Yogue do Himalaia conhecido por integrar ciência e espiritualidade.

Um iogue reverenciado da tradição do Himalaia que preencheu a lacuna entre as práticas espirituais antigas e a compreensão científica moderna. Através de disciplina rigorosa e técnicas avançadas de ioga, ele demonstrou a profunda interconexão entre corpo, mente e espírito. Seus ensinamentos enfatizaram a aplicação prática da sabedoria espiritual na vida cotidiana, inspirando buscadores a equilibrar a paz interior com a investigação científica. Ao trazer práticas esotéricas para o campo do estudo científico, ele se tornou um pioneiro na união da sabedoria do Oriente com o rigor analítico do Ocidente.

Swami Rama Citacoes sobre os Sentidos

  • Lembre-se: você não é tão miserável quanto fez de si mesmo. Você também é Deus. Cultivar essa consciência constante dentro de você ajudará a evitar falsas ligações, a não se identificar com o seu corpo, mente e sentidos. Então você deve dizer a si mesmo: “Corpo, mente e sentidos são meus, mas não são eu, pois eu sou aquela chama eterna que não está sujeita a mudança, morte e decadência.” Essa consciência deve estar sempre com você.
  • Quando os sentidos estão bem controlados e afastados do contato com os objetos do mundo, então as percepções sensoriais já não criam imagens na mente.

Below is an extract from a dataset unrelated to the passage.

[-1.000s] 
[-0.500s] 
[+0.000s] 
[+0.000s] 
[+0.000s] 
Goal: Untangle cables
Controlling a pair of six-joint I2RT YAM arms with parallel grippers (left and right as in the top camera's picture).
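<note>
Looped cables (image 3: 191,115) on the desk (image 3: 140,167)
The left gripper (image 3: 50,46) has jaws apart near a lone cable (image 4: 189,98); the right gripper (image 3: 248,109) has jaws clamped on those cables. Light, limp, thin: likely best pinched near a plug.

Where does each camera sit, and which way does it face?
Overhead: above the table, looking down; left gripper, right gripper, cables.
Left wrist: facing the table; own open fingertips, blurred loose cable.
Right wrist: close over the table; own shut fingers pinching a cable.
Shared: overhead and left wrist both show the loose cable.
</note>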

A mente é treinada na unidirecionalidade. Quando a mente já não recorda padrões de pensamento do inconsciente, um estado equilibrado da mente conduz a um estado mais elevado de consciência. Um estado perfeito de serenidade estabelecido em sattva é o mais alto estado de iluminação. A prática da meditação e do desapego são as duas notas-chave. É essencial uma convicção muito firme para estabelecer uma filosofia definida de vida.
  • É impossível compreender o que existe por meio de raciocínio ou debates intelectuais. A verdade absoluta não pode ser comprovada cientificamente, porque não pode ser observada, verificada ou demonstrada por percepções sensoriais. (…) Por isso, os cientistas não conseguem chegar a qualquer conclusão objetiva sobre a imortalidade da alma e a vida após a morte — e, de qualquer modo, nada poderia convencê-los. (…) O mundo objetivo é apenas metade do universo. O que percebemos por meio dos sentidos não é o mundo em sua totalidade. A outra metade — que inclui a mente, os pensamentos e as emoções — não pode ser explicada por percepções sensoriais de objetos externos. (…) A alma não foi criada. Ela é, essencialmente, consciência e é perfeita. Após a dissolução do corpo grosseiro, tudo permanece latente. A alma sobrevive.